Brüssel/Paris - Nach der Bluttat im jüdischen Museum von Brüssel ist ein aus dem Syrienkrieg zurückgekehrter islamistischer Dschihadist in Frankreich als mutmaßlicher Täter festgenommen worden. Der 29 Jahre alte französische Staatsbürger wurde in einem aus Brüssel kommenden Bus in Marseille verhaftet. Dies teilte der belgische Generalstaatsanwalt Frederic Van Leeuw am Sonntag mit. Ein Mann hatte am 24. Mai im jüdischen Museum um sich geschossen und dabei drei Menschen getötet.

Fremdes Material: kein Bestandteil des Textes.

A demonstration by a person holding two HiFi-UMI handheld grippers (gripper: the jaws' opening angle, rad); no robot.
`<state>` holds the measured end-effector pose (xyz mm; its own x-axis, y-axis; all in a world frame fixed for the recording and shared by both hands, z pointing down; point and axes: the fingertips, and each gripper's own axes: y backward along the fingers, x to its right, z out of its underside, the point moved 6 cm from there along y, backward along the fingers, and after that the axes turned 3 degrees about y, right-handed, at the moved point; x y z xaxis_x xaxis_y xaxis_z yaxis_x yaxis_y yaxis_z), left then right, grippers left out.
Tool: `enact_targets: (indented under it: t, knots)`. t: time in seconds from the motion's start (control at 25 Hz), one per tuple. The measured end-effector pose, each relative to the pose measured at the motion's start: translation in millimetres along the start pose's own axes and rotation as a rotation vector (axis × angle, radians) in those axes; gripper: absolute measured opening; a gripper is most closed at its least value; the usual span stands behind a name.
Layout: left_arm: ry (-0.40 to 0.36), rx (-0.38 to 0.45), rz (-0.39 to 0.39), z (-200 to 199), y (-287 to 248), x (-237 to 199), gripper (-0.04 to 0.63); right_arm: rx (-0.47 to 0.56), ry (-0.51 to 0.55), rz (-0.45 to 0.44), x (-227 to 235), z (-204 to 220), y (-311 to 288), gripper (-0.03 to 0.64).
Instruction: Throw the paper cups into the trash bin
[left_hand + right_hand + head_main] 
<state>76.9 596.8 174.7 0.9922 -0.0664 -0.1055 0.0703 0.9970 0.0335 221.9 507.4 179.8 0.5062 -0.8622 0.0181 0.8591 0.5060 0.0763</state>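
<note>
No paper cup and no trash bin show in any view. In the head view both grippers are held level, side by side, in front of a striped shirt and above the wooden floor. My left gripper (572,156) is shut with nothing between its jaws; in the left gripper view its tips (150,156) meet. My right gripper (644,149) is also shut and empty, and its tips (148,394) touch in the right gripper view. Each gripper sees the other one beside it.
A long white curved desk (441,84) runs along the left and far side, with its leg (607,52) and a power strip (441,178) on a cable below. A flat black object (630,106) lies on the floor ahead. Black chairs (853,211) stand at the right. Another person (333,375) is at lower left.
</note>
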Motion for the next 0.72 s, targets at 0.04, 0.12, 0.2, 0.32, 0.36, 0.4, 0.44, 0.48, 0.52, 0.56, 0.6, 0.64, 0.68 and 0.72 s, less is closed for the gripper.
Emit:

Bei seiner Festnahme hatte der Mann eine Pistole und eine Maschinenpistole des Typs Kalaschnikow im Gepäck. Solche Waffen waren bei dem Anschlag in Brüssel benutzt worden, so Van Leeuw. Die Kalaschnikow war in die Flagge der Organisation Islamischer Staat im Irak und in Syrien eingehüllt gewesen.
Zudem sei auf einer Videokamera ein Bekennervideo gefunden worden: Darin bedauert der Täter, dessen Gesicht nicht zu erkennen ist, dass eine Helmkamera, mit der er die Tat filmen wollte, nicht funktioniert habe. Es werde geprüft, ob die Stimme des Festgenommenen auch die Stimme des Bekenners sei.